• EXERCISE REQUIREMENTS:
Below are some records. Return exactly their lines from the one containing "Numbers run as" through the one containing "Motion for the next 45", and drop the pictures.

Extracted records:
== == ==

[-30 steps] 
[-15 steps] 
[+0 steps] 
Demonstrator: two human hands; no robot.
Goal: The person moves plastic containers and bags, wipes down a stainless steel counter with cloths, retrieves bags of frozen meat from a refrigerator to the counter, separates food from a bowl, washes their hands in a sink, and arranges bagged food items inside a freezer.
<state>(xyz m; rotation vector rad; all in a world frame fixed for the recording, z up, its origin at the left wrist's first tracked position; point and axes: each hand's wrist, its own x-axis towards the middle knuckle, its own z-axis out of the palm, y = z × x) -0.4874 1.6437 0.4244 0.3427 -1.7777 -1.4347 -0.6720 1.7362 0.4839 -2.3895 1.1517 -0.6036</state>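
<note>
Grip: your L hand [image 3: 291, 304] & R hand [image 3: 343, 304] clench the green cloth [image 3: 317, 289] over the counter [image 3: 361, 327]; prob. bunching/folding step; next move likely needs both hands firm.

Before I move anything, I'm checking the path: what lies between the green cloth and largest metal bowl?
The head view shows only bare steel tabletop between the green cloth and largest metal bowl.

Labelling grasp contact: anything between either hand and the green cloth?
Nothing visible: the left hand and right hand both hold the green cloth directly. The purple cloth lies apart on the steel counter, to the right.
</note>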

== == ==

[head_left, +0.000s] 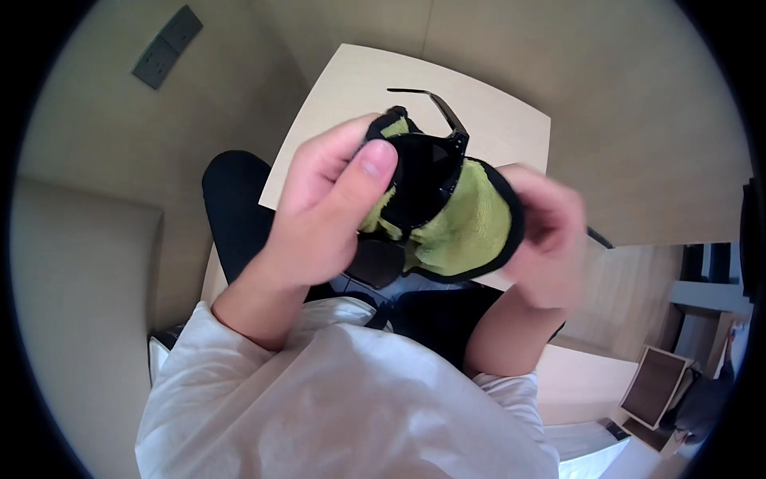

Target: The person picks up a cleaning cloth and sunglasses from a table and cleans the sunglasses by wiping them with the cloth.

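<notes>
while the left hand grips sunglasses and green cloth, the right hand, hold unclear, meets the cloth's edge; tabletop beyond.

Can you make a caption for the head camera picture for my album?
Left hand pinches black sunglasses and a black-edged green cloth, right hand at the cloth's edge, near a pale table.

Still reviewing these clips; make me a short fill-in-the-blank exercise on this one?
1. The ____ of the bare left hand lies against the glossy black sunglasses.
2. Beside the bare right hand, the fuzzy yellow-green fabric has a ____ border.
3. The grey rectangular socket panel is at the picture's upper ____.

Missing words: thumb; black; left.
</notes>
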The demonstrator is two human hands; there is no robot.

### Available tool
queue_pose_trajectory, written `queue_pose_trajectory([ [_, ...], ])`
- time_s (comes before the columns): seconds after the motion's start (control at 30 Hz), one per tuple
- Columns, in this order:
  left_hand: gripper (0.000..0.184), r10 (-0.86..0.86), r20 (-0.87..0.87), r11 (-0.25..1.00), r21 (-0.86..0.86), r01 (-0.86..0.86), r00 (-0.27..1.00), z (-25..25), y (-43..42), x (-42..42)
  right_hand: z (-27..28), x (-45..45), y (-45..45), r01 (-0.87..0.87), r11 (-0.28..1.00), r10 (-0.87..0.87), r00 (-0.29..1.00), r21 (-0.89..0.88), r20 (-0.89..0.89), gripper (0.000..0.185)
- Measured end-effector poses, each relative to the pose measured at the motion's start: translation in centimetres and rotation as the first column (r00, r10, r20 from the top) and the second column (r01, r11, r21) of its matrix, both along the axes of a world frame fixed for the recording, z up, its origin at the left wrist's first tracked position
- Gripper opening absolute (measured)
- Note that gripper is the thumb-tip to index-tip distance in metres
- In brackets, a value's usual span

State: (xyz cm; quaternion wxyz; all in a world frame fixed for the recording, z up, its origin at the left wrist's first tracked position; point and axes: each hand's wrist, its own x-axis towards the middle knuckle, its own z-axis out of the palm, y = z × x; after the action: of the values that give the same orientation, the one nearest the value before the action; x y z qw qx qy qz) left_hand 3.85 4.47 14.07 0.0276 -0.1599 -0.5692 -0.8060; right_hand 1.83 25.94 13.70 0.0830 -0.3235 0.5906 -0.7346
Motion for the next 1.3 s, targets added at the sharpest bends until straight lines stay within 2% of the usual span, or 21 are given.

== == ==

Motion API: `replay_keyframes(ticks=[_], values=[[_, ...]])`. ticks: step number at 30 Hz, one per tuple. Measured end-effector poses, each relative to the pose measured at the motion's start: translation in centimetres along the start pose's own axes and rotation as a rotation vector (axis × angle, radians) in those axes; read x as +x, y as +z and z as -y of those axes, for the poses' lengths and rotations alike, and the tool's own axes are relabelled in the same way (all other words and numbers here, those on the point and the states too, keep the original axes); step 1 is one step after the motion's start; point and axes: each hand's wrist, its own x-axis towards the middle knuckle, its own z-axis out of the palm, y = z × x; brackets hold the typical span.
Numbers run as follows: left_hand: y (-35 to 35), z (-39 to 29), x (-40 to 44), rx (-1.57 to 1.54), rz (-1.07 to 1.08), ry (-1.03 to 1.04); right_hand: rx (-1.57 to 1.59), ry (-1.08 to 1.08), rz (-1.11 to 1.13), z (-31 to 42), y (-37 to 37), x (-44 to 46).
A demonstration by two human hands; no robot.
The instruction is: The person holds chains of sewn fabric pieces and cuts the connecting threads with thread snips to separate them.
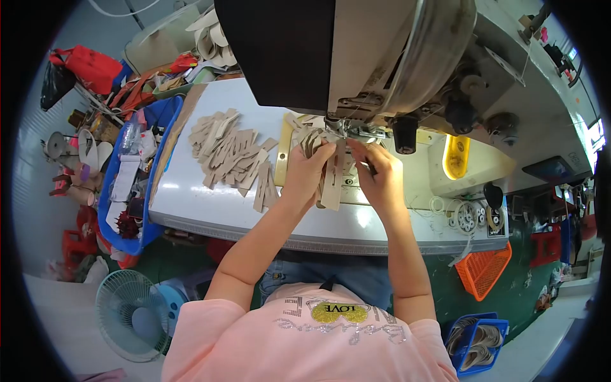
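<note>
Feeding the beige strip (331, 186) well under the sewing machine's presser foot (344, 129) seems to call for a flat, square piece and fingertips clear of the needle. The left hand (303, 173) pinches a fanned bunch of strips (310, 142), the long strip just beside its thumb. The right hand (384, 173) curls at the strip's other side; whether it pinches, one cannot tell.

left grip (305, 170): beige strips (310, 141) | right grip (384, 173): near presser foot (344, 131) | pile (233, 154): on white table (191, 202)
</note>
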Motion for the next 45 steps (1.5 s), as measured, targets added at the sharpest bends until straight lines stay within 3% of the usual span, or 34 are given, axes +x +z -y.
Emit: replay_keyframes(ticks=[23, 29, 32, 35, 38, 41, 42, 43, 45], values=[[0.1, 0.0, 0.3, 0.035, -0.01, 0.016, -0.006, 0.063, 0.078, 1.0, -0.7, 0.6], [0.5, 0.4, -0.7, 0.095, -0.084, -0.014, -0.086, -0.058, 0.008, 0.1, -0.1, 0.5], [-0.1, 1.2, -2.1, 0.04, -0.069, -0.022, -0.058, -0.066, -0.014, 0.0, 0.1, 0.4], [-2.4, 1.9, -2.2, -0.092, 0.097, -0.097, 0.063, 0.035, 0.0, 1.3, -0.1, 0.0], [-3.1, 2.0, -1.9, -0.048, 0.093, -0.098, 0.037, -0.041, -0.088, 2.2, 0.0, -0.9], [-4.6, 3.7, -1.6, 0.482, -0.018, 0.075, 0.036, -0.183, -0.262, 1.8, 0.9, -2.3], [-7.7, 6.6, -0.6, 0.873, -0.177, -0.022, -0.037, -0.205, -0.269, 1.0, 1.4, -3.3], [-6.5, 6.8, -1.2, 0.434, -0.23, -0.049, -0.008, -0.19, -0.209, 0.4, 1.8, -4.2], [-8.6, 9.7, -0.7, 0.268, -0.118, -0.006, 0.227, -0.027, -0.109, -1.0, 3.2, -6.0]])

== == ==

• TASK RESPONSE:
Numbers run as follows: left_hand: y (-35 to 35), z (-39 to 29), x (-40 to 44), rx (-1.57 to 1.54), rz (-1.07 to 1.08), ry (-1.03 to 1.04); right_hand: rx (-1.57 to 1.59), ry (-1.08 to 1.08), rz (-1.11 to 1.13), z (-31 to 42), y (-37 to 37), x (-44 to 46).
A demonstration by two human hands; no robot.
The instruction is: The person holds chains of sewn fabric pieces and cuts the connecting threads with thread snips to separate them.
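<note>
Feeding the beige strip (331, 186) well under the sewing machine's presser foot (344, 129) seems to call for a flat, square piece and fingertips clear of the needle. The left hand (303, 173) pinches a fanned bunch of strips (310, 142), the long strip just beside its thumb. The right hand (384, 173) curls at the strip's other side; whether it pinches, one cannot tell.

left grip (305, 170): beige strips (310, 141) | right grip (384, 173): near presser foot (344, 131) | pile (233, 154): on white table (191, 202)
</note>
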Motion for the next 45 steps (1.5 s), as measured, targets added at the sharpest bends until straight lines stay within 3% of the usual span, or 34 are given, axes +x +z -y.

Nothing else remains to be done in this exercise.